Especialmente, deve-se analisar o conflito existente, ao passo se
esta delonga procedimental lesa o direito à moradia, o apesar de
retarda-lo, não chega a desrespeita-lo.
De um lado, a dignidade da pessoa humana que, por sua vez, deve ser
reconhecida como a prerrogativa de todo ser humano de não ser
prejudicado em sua vida digna e de fruir o direito à moradia; em outro
lado, o direito contratual, empresarial, entre outros.

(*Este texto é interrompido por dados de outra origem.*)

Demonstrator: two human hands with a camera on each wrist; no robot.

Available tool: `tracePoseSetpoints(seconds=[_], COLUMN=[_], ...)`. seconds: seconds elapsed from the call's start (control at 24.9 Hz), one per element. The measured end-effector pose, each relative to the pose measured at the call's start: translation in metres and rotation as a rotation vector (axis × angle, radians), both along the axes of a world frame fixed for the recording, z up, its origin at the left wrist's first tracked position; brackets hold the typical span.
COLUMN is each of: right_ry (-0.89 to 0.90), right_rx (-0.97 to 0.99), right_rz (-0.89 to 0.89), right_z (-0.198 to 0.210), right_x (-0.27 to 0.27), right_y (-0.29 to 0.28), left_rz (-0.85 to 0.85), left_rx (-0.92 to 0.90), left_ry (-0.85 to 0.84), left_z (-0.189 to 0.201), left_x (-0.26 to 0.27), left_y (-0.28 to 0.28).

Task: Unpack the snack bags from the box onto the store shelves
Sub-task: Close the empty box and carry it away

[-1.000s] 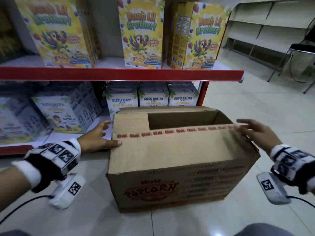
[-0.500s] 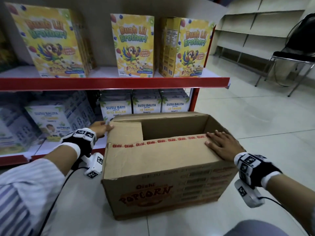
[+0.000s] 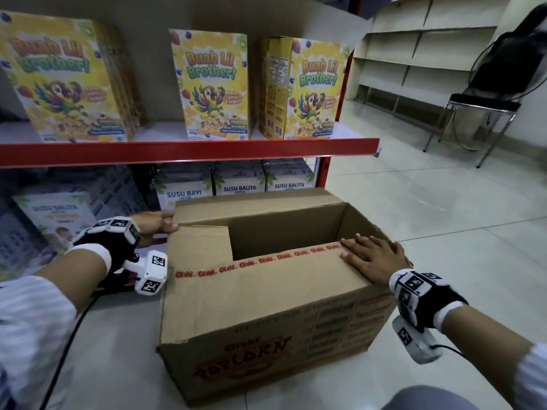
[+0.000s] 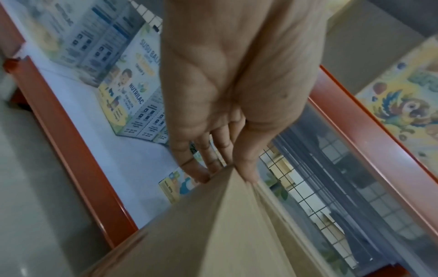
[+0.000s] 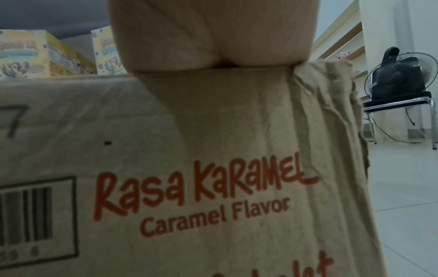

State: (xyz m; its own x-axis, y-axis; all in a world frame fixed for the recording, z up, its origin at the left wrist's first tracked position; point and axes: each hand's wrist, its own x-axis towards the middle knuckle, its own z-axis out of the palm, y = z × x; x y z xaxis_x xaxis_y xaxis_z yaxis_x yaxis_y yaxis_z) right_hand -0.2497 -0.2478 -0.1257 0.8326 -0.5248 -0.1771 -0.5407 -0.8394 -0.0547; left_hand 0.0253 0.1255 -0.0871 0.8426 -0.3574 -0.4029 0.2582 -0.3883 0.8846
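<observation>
A brown cardboard popcorn box stands on the floor in front of the shelves. Its top is partly open, and the gap shows only a dark inside with no snack bags in sight. My left hand is at the far left corner, where the left wrist view shows fingers and thumb pinching a cardboard flap edge. My right hand lies flat with straight fingers on the right end of the near flap, beside the red tape. In the right wrist view only the heel of the palm shows, above the printed box side.
A red-edged shelf carries yellow cereal boxes. The lower shelf holds milk powder boxes right behind the cardboard box. Bare cream shelving and a chair with a dark bag stand at the back right. Tiled floor lies to the right.
My left hand went from the box's left side to its far left corner. My right hand came off the right edge and settled flat on the near flap.
</observation>
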Motion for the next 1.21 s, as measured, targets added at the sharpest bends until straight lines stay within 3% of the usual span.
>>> tracePoseSetpoints(seconds=[0.16, 0.28, 0.4, 0.56, 0.93, 1.21], right_ry=[-0.038, -0.221, -0.284, -0.228, -0.186, -0.222], right_rx=[0.003, 0.024, 0.028, 0.059, 0.001, 0.007], right_rz=[-0.006, -0.060, -0.161, -0.338, -0.292, -0.302], right_z=[-0.002, -0.002, -0.004, -0.002, 0.003, 0.005], right_x=[-0.002, -0.004, -0.005, 0.001, -0.030, -0.060], right_y=[0.001, 0.001, -0.001, -0.004, 0.007, 0.015], left_rz=[-0.042, -0.144, -0.056, -0.010, -0.088, 0.020], left_rx=[-0.082, -0.181, -0.433, -0.538, -0.501, -0.415], left_ry=[0.026, 0.125, 0.288, 0.331, 0.274, 0.200], left_z=[0.002, 0.005, 0.005, -0.004, 0.000, 0.001], left_x=[-0.003, -0.008, -0.012, -0.021, -0.054, -0.070], left_y=[0.011, 0.022, 0.036, 0.045, 0.042, 0.031])
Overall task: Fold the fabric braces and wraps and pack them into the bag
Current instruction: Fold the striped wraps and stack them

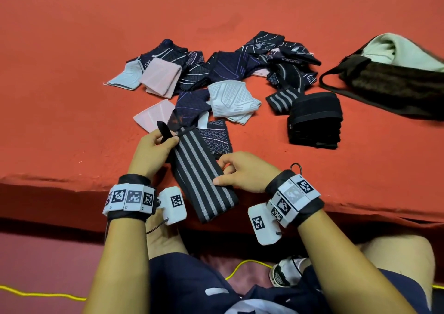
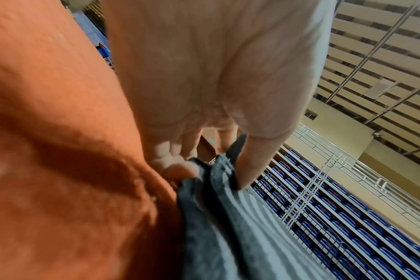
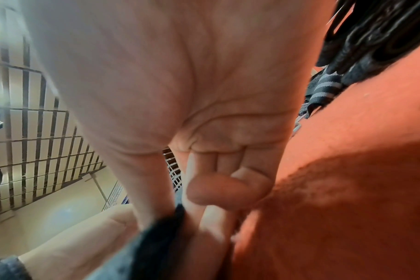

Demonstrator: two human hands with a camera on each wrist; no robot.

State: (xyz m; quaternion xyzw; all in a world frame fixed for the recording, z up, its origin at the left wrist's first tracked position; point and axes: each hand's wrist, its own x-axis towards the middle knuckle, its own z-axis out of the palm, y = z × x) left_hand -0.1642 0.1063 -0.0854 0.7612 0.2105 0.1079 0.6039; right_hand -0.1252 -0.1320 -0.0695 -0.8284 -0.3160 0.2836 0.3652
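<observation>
**Striped wrap held at both ends**

My left hand [image 1: 153, 152] pinches the far end of the striped wrap [image 1: 204, 176], thumb and fingers closed on its black tab. My right hand [image 1: 242, 174] grips the wrap's right edge lower down, thumb on top, fingers curled under. The wrap lies slanted over the near edge of the red mat [image 1: 96, 49]. Beyond the wrap sits the loose pile of braces [image 1: 216, 73]. Right of the wrap stands a black folded stack [image 1: 314, 119], and farther right of that the dark bag [image 1: 394, 83], its mouth open.
</observation>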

Em suma, reside a presente pesquisa, nesses diapasões.
REFERÊNCIAS
ANTOLINI, Tiago Johnson Centeno. Financiamento Habitacional: Dicas e Sugestões. Curitiba: Juruá, 2009.
BRASIL. Constituição da República Federativa do Brasil. Brasília, DF: Senado, 1998.
Breves Comentários Sobre o Direito à Moradia no Brasil. Disponível em: < http://www.webartigos.com/artigos/breves-comentarios-sobre-o-direito-a-moradia-no-brasil/11869/>. Acesso Em: 19/06/2012.
Como surgiram as moradias. Disponível em :<http://www.escolakids.com/como-surgiram-as-moradias.htm>. Acesso em: 20/06/2012.
GONÇALVES, Carlos Roberto. Direito Civil Brasileiro: Contratos e Atos Unilaterais. . Vol. III. 7ª ed. São Paulo: Saraiva, 2010.
NUNES, Rizzatto. O princípio constitucional da dignidade da pessoa humana. 3 ª ed. São Paulo: Saraiva, 2010.
OLIVEIRA, Guilherme Lopes. Financiamento imobiliário e o direito constitucional à moradia. Disponível em: <http://www.nucciadvogados.com.br/arquivos/doc_25.pdf>. Acesso em: 18/06/2012.
SCAVONE JUNIOR, Luiz Antônio. Direito Imobiliário: Teoria e Prática. 4ª ed. São Paulo: Forense, 2011.